# is my dog fat?



## goldenenthusiast (Jul 28, 2014)

I was surprised to discover he's gained several pounds since last year...his torso and butt look a lot thicker than before. what do you think?

(I realized I was accidentally overfeeding him his entire life. Now I'm feeding him the appropriate 2 cups per day, with a new kibble that is lower calories, so he should lose weight, right. He's only lost 1 lb in a month...probably gets a few too many milk bones but I don't think it's physically possible for me to feed him less...)


----------



## hotel4dogs (Sep 29, 2008)

Duplicate post, sorry


----------



## hotel4dogs (Sep 29, 2008)

Impossible to tell from the photo!
What's he weighing in at these days? He's about the same size as Dad, who never gets over 70#.


----------



## goldenenthusiast (Jul 28, 2014)

Hi! He used to be 69 his whole life. He weighed 73 in May! I changed foods 3x since then and now he's 71.5. The new kibble is very low in calories so I am worried I'm not feeding enough?! We have been pretty sedentary bc of the heat I suppose...


----------



## hotel4dogs (Sep 29, 2008)

That's probably a perfect adult weight for him, +/- a pound


----------



## Megora (Jun 7, 2010)

He looked great to me when I saw him last month. You have about 3-5 pounds either way that would be OK.


----------



## Neeko13 (Jul 10, 2010)

I think he looks great!! My guy is always hungry, he gets 2 cups a day & it doesn't seem to be enough. My vet has me feeding him green beans, not salted, and carrots every day.. empty calories, but fillers...


----------



## goldenenthusiast (Jul 28, 2014)

OK, thank you! I wonder what caused him to gain weight...

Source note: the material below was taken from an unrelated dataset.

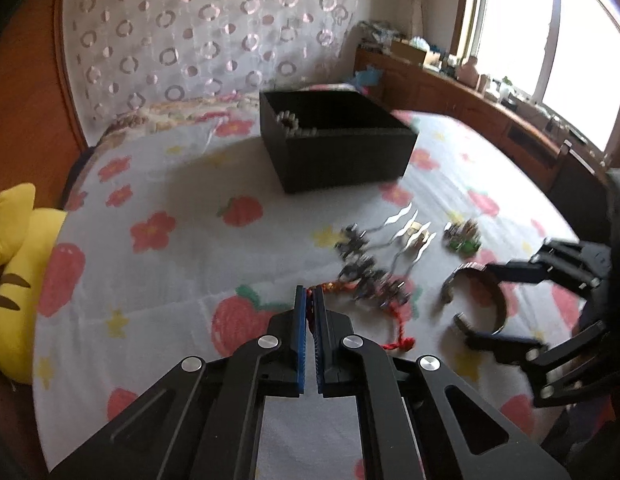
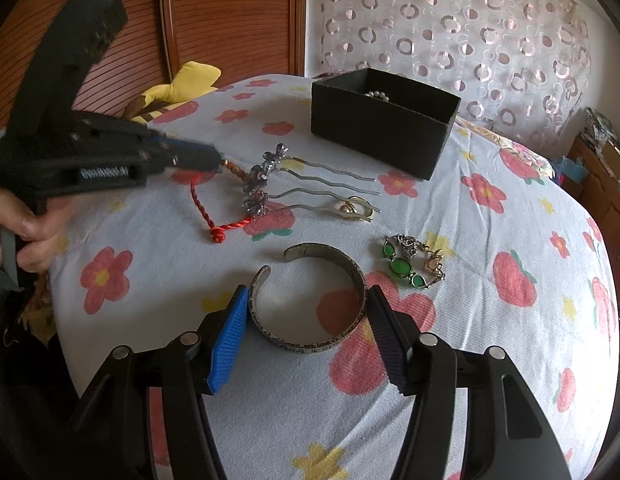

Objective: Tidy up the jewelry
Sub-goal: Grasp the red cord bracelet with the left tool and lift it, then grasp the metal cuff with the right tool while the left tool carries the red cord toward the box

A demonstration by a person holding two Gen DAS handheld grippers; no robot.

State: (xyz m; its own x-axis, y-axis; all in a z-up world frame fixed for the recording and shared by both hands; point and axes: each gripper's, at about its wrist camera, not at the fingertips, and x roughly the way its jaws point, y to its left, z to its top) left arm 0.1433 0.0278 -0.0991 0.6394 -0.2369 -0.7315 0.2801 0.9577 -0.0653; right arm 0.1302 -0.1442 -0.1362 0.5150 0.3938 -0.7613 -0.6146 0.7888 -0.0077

Neeko, I have tried the same. I tried giving fruits or veggies sometimes as treats or on his kibble but he's so picky he just refuses to eat them. So annoying.


----------



## hotel4dogs (Sep 29, 2008)

Dad won't touch fruits or veggies, either. Also won't eat pretzels, go figure!


----------



## myluckypenny (Nov 29, 2016)

I think he is a good pet weight, but not what I would call hard working condition. That said he does have plenty of coat that may add some pounds in the pictures and no one would really be able to give you an answer without putting their hands on him. I know if I take a picture of Fisher from a certain angle he looks a bit chunky due to his hair lol. But its actually the opposite, I struggle to keep enough weight on him due to how much training we do. He needs four cups a day of ProPlan Sport just to keep weight on him but between field training and a field golden sister that runs his butt at home he is always on the move lol!


----------